The memo, obtained by The Associated Press, noted that another city employee raised the same question in 2008 with the executive director of the city’s ethics board. Like Rawlings-Blake, that employee’s spouse worked for JHCP, but ethics director Avery Aisenstark concluded that the employee should recuse himself only from transactions involving JHCP. Nilson wrote that he came to the same conclusion as the ethics board director, who is not appointed
by the mayor.

Most of the contracts approved by the mayor were continuations of existing agreements. Many involved funding for HIV treatment and outreach efforts. Rawlings-Blake has said they had nothing to do with her husband’s job.

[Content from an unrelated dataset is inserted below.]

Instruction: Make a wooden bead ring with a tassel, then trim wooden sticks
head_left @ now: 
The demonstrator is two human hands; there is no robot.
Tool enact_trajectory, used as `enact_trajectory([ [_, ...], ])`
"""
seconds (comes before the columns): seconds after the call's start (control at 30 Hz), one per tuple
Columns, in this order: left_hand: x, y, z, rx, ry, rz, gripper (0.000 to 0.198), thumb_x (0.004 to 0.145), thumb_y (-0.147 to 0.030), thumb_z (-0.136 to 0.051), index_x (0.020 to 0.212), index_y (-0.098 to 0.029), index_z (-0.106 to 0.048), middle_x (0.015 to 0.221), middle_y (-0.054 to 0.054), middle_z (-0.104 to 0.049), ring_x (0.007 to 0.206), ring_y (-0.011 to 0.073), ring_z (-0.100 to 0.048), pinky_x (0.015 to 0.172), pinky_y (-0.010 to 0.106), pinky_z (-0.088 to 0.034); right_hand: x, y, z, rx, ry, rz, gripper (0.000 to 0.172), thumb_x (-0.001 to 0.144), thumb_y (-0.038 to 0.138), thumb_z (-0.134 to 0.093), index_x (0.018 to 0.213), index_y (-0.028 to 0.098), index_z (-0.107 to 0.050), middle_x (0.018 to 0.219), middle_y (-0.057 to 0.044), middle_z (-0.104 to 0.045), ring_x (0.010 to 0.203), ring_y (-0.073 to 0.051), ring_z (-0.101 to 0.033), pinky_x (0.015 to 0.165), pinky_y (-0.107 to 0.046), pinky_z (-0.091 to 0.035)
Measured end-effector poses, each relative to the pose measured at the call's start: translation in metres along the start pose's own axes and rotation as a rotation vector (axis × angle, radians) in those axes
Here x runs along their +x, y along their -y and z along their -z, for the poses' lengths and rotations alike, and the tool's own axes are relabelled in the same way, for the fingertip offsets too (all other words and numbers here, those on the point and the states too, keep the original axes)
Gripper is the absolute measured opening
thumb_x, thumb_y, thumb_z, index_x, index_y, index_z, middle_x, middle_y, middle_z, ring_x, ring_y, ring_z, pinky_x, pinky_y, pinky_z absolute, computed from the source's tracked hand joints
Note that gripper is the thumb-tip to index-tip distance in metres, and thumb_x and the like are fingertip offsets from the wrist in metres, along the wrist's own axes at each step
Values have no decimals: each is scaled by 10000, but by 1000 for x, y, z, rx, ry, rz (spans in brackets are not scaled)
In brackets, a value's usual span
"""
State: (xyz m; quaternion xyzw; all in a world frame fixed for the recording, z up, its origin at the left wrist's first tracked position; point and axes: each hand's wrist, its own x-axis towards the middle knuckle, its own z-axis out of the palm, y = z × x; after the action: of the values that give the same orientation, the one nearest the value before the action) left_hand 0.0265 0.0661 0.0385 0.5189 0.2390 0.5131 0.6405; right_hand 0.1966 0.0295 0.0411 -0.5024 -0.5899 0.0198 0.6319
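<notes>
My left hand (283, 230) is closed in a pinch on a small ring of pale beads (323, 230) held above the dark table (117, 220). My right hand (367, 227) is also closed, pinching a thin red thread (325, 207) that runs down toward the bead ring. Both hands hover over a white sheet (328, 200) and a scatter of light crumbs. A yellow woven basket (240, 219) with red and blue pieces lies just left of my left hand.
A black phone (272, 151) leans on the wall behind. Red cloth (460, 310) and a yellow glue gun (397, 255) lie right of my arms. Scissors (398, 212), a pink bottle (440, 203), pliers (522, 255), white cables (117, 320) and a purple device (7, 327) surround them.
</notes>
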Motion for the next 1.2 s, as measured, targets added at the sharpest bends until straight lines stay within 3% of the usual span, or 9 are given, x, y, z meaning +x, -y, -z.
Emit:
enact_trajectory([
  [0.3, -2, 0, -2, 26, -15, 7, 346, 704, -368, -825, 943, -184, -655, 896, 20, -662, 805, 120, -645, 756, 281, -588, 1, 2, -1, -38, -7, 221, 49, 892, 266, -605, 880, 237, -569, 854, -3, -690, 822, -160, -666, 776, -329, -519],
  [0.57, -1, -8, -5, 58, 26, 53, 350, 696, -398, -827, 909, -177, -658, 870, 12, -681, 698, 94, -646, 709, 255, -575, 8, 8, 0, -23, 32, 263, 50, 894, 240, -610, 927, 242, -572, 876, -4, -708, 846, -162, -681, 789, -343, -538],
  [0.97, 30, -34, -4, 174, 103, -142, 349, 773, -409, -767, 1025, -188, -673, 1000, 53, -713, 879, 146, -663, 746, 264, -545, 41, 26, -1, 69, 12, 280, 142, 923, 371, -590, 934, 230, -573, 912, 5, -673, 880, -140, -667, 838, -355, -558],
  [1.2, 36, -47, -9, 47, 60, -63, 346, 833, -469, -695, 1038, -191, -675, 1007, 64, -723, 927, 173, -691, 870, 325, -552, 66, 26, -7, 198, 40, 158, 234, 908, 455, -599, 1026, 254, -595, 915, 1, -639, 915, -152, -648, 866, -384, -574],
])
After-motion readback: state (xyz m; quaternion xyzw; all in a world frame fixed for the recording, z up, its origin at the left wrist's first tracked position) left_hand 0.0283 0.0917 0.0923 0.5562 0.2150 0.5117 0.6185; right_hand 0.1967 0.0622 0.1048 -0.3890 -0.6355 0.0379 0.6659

(Copyright 2011 by The Associated Press. All Rights Reserved.)

  • Mary

    I don’t think a city lawyer should decide, that is a conflict of interest. It should be a lawyer who is not employed with the City of Baltimore since that is the same employer as the Mayor. Now if this is lawyer is not a Baltimore City employee than that is another story. I am relying on the title of the article that indicates that it is a City Lawyer. If so, than someone from the States Attorney’s office should be consulted and review the matter.

  • Marylander Rights

    We Need To Start Protesting, Not Sitting Around Complaining
    Our leaders don’t give a hoot about our welfare and so forth. If they did, there be fair taxes, finding ways to lower water and energy rates, help the poor who strugglging to keep their home and put food on the table, imporve education, creating new jobs, and not giving away our money to illegal immigrants that have no right to our benifits and pay for their education. The leaders claim they need money, yet give it away to non-native nor non-american people who live here and throughout America. But no one putting their foot down, only sitting back and complaining. Well words are words, action is action. You can put those words to use, and write your local and country leaders and hope for change, or do nothing and find yourself homeless and jobless? Then their is protesting in front of your leaders place of work. Being present is more effective than not being there.

  • pigeon

    I agree with you 100%. Until the matter is fully resolved the mayor does need to recuse herself from any further “approvals”. Sorry, but she did wrong! If there wasn’t any question of ethics there would not be is article!